If he was a statistically impaired alien, or one of our Congress
members that opposed sampling in the last census, he might just
let the issue die there, and say, "The odds are 1/1 (one out of
one). That's 100%! It is certain that I will get a head on the next
flip!"
But you are not so easily fooled. You, on the other hand, are a
rather more sophisticated alien, and you want to investigate a bit
deeper. So you flip again. Another head. Hmm. Well, maybe your easily
satisfied colleague was right. Or was he?
Most earthlings know that the odds of getting heads on the first
flip are 1/2 or 50%. Getting heads the next time is also 1/2, and
together there is a 1/4 chance of getting two heads in a row.
Well, you (the curious alien) say, "Hmm. Two heads is pretty convincing.
But I want to be sure," and flip again. Tails this time! Your colleague
says, "Oh, wait, I was wrong. The odds are 2/3 of getting a head."
Well, his reasoning is still wrong, but notice how his answer comes
closer to the "true" answer?
You keep flipping. You get HHTHTTTHTHHTHTTHTHHTHTTH. The fraction
(per flip) is getting closer to, and sticking closer to, 1/2 or
50% with every new flip. The more information you have, the more
certain you are of getting closer to the "right" answer.
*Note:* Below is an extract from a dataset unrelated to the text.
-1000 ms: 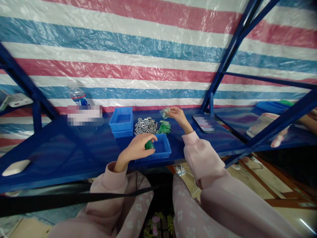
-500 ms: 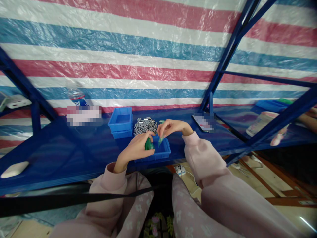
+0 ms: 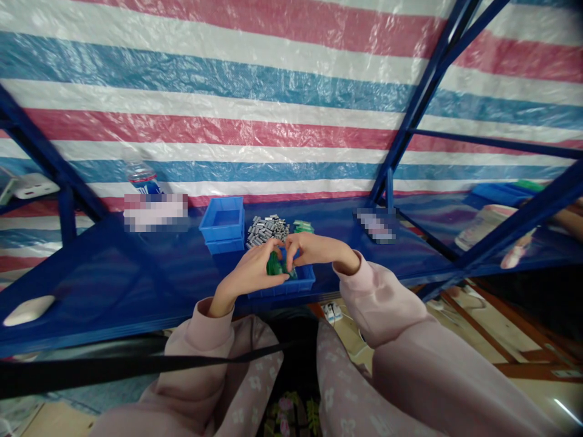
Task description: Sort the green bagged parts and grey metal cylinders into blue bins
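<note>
My left hand is curled around a bundle of green, shiny pieces, held over a blue tray. Against the bundle's right side, my right hand has its fingers pinched, with a pale green translucent piece just below the fingertips. What exactly these thin pieces are is too small to tell. Behind the hands lies a heap of small silver metal cylinders. Several flat green pieces rest on the table just right of that heap.
Two stacked blue bins stand left of the heap. A phone lies to the right, a bottle stands at the back left, and a white mouse-shaped object lies at far left. Blue metal posts cross the right side.
My right hand has moved down and left with the translucent green piece, up to the bundle in my left hand. The flat green pieces behind it now show more. My left hand stays put.
</note>
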Demonstrator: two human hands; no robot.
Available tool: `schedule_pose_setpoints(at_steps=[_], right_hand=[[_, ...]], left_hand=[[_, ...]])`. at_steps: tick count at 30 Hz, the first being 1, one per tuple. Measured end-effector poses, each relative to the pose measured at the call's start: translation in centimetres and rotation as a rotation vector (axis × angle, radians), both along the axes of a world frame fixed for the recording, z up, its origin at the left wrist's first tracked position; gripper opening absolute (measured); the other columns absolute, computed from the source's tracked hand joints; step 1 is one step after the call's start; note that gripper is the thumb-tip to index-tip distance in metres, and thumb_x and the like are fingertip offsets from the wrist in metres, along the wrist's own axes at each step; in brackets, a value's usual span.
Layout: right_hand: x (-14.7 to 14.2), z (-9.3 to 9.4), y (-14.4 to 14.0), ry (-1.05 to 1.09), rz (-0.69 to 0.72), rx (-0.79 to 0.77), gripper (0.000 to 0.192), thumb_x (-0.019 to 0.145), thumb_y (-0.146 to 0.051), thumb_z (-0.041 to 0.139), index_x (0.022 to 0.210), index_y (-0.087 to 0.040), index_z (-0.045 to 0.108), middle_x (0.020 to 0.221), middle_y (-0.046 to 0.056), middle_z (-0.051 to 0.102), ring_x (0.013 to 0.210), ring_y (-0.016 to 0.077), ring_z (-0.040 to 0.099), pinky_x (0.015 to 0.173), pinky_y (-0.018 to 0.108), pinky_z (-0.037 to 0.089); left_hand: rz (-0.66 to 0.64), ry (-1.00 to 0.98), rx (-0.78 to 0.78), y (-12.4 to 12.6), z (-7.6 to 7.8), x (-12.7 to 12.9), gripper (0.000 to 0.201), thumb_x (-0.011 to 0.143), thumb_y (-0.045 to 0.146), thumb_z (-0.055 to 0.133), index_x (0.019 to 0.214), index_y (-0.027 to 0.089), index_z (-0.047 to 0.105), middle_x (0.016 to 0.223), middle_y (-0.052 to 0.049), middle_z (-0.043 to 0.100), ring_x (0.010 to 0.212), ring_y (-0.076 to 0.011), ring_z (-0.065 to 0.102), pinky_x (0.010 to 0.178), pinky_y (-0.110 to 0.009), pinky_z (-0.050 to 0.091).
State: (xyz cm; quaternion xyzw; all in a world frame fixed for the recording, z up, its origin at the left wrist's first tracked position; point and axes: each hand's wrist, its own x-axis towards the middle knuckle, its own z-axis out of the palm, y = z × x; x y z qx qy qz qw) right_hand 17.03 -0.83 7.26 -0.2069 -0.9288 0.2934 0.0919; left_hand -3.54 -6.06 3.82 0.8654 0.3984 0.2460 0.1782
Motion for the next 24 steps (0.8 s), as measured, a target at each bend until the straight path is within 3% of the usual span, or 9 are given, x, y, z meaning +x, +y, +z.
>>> schedule_pose_setpoints(at_steps=[6,10,18,24], right_hand=[[-0.5,-0.3,-0.3,-0.047,-0.024,-0.180,0.019,0.072,-0.007,0.066,0.087,-0.016,0.075,0.069,-0.003,0.066,0.064,0.0103,0.060,0.062,0.020,0.044],[-0.4,-0.3,-0.6,-0.027,-0.077,-0.243,0.024,0.072,-0.007,0.065,0.094,-0.016,0.067,0.070,-0.005,0.065,0.064,0.0103,0.062,0.060,0.020,0.044],[-0.9,-0.5,-1.7,-0.055,-0.143,-0.193,0.035,0.074,-0.012,0.070,0.104,-0.015,0.052,0.067,-0.006,0.062,0.062,0.0124,0.059,0.055,0.021,0.041],[-0.8,-0.7,-1.9,-0.030,-0.136,-0.181,0.036,0.077,-0.018,0.069,0.106,-0.017,0.049,0.072,-0.005,0.063,0.064,0.0136,0.060,0.058,0.023,0.041]], left_hand=[[-0.031,0.000,-0.009,0.0,0.4,0.1,0.041,0.077,0.038,0.067,0.110,0.022,0.049,0.112,-0.006,0.062,0.102,-0.0254,0.060,0.088,-0.038,0.045],[-0.018,0.046,0.021,0.0,0.4,0.1,0.032,0.078,0.040,0.066,0.097,0.021,0.050,0.096,-0.003,0.062,0.090,-0.0237,0.060,0.079,-0.036,0.045],[0.016,0.066,0.027,0.1,0.5,0.3,0.046,0.073,0.058,0.068,0.088,0.021,0.047,0.086,-0.003,0.058,0.079,-0.0226,0.057,0.073,-0.035,0.044],[0.006,0.050,0.033,0.2,0.4,0.3,0.044,0.075,0.058,0.066,0.090,0.021,0.046,0.087,-0.002,0.058,0.080,-0.0224,0.058,0.075,-0.035,0.044]])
Meanwhile, our alien colleague may not be so dumb after all, just
hasty. He sits back, watches the flips, and frantically scribbles
numbers. He gets the following sequence of fractions (see chart
at right):
Eventually, he gets the right answer. His initial problem was "confusing
the map with the territory" — that is, thinking that the answers
he got from his test coins said something with certainty about all
coins. But you, the curious alien, realized that although you cannot
predict how any particular coin toss will come out, you can still
make an excellent estimate as to what will result from an extended
sequence of coin flips.
If you look at this series of numbers, you may notice that they
oscillate above and below 50% with each toss, which emerges as the
center of the oscillations (see chart at right). As you accumulate
an increasing number of coin flips, the amount by which your result
differs from 50% gets smaller and smaller. Minor variations from
this pattern are to be expected. There's a little deviation from
that pattern after the seventh flip with three consecutive tails
in a row. Our gullible colleague, if he had only seen those three
flips, would be sure that all coins always come up tails —
exactly the opposite answer he got from seeing the first two flips!
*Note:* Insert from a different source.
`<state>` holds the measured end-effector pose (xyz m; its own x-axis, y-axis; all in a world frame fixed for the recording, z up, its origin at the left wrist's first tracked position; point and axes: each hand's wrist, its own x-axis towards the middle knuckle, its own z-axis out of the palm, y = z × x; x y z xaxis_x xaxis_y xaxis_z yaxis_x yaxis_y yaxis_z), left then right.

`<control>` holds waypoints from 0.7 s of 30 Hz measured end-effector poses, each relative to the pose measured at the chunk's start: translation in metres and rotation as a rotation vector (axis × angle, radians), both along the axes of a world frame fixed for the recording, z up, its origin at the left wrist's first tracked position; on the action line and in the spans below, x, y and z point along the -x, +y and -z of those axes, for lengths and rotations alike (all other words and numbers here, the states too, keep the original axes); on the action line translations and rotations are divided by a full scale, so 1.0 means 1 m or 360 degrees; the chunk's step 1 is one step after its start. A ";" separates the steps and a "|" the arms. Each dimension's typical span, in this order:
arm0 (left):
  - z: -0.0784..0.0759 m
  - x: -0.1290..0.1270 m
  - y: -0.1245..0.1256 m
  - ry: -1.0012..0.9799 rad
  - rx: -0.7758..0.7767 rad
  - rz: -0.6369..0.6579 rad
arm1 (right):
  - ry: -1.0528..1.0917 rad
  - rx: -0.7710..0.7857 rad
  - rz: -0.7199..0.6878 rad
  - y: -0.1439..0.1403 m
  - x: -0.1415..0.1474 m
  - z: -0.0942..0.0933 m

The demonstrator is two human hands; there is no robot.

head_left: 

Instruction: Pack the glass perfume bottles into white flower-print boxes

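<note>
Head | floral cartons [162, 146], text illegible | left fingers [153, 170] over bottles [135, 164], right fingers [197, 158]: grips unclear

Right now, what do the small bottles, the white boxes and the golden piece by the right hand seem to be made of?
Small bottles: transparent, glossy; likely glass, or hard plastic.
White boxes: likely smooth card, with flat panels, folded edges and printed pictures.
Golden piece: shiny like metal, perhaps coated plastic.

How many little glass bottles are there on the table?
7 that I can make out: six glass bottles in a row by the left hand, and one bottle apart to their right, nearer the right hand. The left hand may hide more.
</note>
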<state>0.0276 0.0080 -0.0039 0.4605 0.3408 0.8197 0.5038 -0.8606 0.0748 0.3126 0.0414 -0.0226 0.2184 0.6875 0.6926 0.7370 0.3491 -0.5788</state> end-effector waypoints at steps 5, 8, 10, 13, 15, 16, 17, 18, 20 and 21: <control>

Little wobbles like this happen in real life, so it's important
that clinical trials include enough people, and run for a long enough
time, so that temporary imbalances don't fool you. But even with
such minor variations, on average, as you flip more and more coins,
the results you come up with get closer and closer to 50%.
To put it even more simply, the more information you have, the
closer your estimate will come to the "truth" (our colleague never
realized he was measuring an estimate — he thought he was measuring
"the truth"). The fact is, you would need to keep flipping that
coin for infinity, past the end of the earth and the death of the
sun, in order to get near the "real" truth that the answer was 50%.
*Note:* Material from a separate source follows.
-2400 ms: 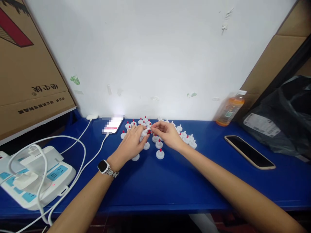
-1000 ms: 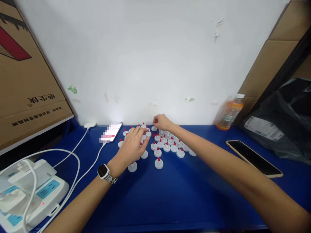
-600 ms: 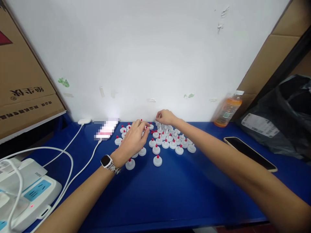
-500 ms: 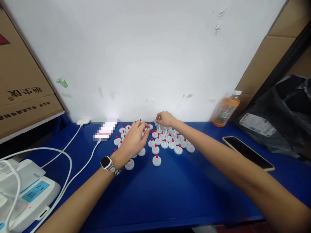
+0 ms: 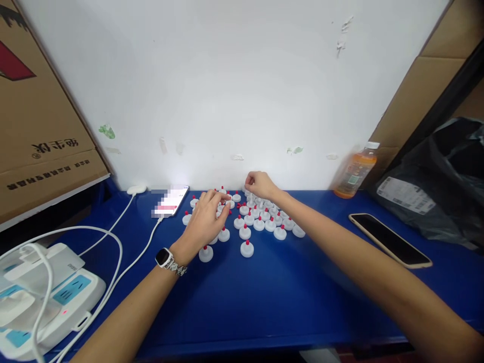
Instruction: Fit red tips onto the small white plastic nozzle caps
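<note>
Round white plastic caps, red nubs, smooth blue tabletop.

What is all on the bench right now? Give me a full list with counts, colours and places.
caps: a few dozen, white with red tips, clustered mid-table near the wall
lit phone: one, screen on, cable plugged in, left of the caps
dark phone: one, screen off, right side of the table
bottle: one, orange drink, against the wall at right
power strip: one, white and blue, near left corner, white cables attached
cardboard box: one, brown, far left
black bag: one, labelled, far right
table: one, blue
left hand: watch on wrist, fingers on the caps
right hand: reaching the back caps by the wall
</note>
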### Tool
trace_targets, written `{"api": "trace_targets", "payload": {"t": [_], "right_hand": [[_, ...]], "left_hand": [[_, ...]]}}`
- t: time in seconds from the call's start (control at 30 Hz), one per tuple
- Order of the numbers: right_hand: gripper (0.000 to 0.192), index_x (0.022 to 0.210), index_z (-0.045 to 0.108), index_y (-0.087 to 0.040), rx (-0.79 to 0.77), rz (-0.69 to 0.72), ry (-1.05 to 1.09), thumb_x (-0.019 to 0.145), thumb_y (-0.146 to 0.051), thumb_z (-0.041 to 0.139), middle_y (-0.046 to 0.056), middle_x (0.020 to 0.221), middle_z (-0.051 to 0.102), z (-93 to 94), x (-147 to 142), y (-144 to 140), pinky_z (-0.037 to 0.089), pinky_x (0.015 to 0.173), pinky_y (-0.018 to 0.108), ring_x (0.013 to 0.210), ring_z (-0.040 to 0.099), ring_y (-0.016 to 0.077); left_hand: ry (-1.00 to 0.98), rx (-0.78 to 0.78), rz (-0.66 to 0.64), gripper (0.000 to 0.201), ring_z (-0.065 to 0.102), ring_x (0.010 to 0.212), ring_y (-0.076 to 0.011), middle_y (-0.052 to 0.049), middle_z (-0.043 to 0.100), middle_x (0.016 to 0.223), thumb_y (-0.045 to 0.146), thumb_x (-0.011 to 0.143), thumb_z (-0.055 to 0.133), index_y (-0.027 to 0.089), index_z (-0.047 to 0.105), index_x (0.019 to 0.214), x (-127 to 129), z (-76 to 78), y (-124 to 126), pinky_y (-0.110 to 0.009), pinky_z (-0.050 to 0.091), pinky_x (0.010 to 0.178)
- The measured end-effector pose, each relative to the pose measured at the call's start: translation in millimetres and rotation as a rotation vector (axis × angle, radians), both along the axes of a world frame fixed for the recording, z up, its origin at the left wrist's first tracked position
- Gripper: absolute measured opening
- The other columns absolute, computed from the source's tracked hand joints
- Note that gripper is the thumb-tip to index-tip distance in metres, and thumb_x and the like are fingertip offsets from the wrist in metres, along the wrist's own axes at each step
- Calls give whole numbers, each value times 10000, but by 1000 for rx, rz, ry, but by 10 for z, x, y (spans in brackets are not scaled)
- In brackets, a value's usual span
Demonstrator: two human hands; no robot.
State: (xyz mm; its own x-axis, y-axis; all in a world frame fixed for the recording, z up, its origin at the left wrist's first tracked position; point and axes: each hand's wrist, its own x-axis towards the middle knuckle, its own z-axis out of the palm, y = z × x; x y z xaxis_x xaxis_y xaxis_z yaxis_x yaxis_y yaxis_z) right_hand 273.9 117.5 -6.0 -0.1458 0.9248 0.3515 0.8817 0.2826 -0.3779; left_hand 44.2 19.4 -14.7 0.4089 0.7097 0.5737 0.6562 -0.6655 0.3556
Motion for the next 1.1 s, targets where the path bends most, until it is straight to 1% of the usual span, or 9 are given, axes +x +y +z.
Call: {"api": "trace_targets", "payload": {"t": [0.17, 0.37, 0.5, 0.6, 0.7, 0.83, 0.9, 0.97, 1.1], "right_hand": [[173, 909, 698, -174, -26, -113, 7, 761, -245, 645, 61, 875, 739, 28, 64, 30, 456, 722, 268, 783, 650, 183], [84, 753, 717, -158, -103, -99, 40, 739, -133, 638, 68, 815, 741, 7, -7, 110, 468, 716, 247, 764, 660, 169], [119, 819, 724, -165, 48, -10, 167, 797, -181, 607, 46, 817, 735, 141, -168, -282, 462, 715, 253, 759, 639, 154], [154, 854, 721, -166, 80, 247, 386, 838, -284, 622, 31, 800, 724, 234, -326, -716, 458, 689, 263, 727, 612, 143], [222, 908, 709, -171, 71, 372, 475, 887, -356, 589, 32, 853, 727, 246, -430, -983, 454, 709, 271, 765, 614, 145], [236, 1012, 696, -191, 122, 221, 240, 902, -361, 575, 63, 957, 720, 147, -386, -911, 425, 817, 326, 862, 612, 184], [156, 923, 717, -200, 60, 161, 7, 867, -297, 608, 72, 966, 721, 95, -311, -799, 385, 881, 367, 902, 611, 212], [106, 812, 717, -200, -36, 171, -151, 830, -208, 613, 56, 900, 731, 64, -228, -719, 348, 926, 383, 877, 623, 211], [99, 750, 710, -198, -112, 202, -238, 756, -141, 629, 19, 808, 739, 63, -105, -677, 340, 921, 357, 787, 638, 188]], "left_hand": [[-23, 5, 2, 205, 534, 1041, -244, -58, 593, 1088, 337, 993, 454, 216, 600, 1072, -16, -11, 5, -435, 441, 948], [-4, -23, -7, 208, 537, 1035, -248, -58, 588, 1095, 350, 993, 454, 224, 603, 1064, 0, -8, -32, -445, 453, 936], [-20, 19, 14, 267, 523, 1100, -258, -76, 558, 1192, 370, 987, 477, 229, 558, 1199, 8, -20, -35, -438, 449, 964], [-16, 46, 24, 376, 512, 1146, -273, -100, 536, 1278, 393, 990, 472, 224, 472, 1326, 32, -33, -30, -446, 444, 975], [57, -2, -9, 313, 552, 1047, -273, -97, 605, 1124, 398, 1014, 407, 199, 512, 1233, 35, -49, -24, -444, 463, 908], [73, -40, -31, 304, 567, 955, -254, -88, 609, 1003, 393, 1036, 328, 184, 523, 1137, -24, -62, -15, -420, 472, 850], [69, -36, -39, 306, 563, 968, -253, -88, 606, 1021, 398, 1035, 325, 187, 522, 1136, -56, -67, -8, -420, 468, 857], [75, -31, -46, 307, 559, 971, -253, -86, 606, 1029, 408, 1032, 333, 190, 526, 1129, -75, -72, -1, -420, 467, 857], [91, -32, -63, 286, 562, 972, -251, -85, 616, 1040, 395, 1027, 345, 196, 537, 1099, -70, -85, -2, -427, 465, 872]]}}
Most sensible beings, though, would hang it up after a couple of
hundred, or even a few dozen throws, when it becomes clear that
if the "true" answer isn't 50%, it's pretty darn close!
What does this have to do with science papers?
Exactly what does all this flipping coin flipping have to do with
AIDS research, you ask? By watching our aliens toss quarters, we
are now ready to understand most of the scary statistical concepts
that affect our confidence in the results of clinical trials, like
sample size, significance, p values, 95% confidence intervals, and
all kinds of other forbidding terms. As nasty and mathematical as
this stuff seems, understanding a few simple notions can really
help you judge the credibility and significance of the studies you
read. In every study, information is provided that, in essence,
describes how many times the coins were flipped and how far the
results wobbled around the true estimate. This information gives
crucial information about how trustworthy an answer is, or conversely,
how likely it is that the results are wrong.
Let's pretend that rather than wanting to know about coin flips,
our aliens want to know what the average CD4 count is for earthlings.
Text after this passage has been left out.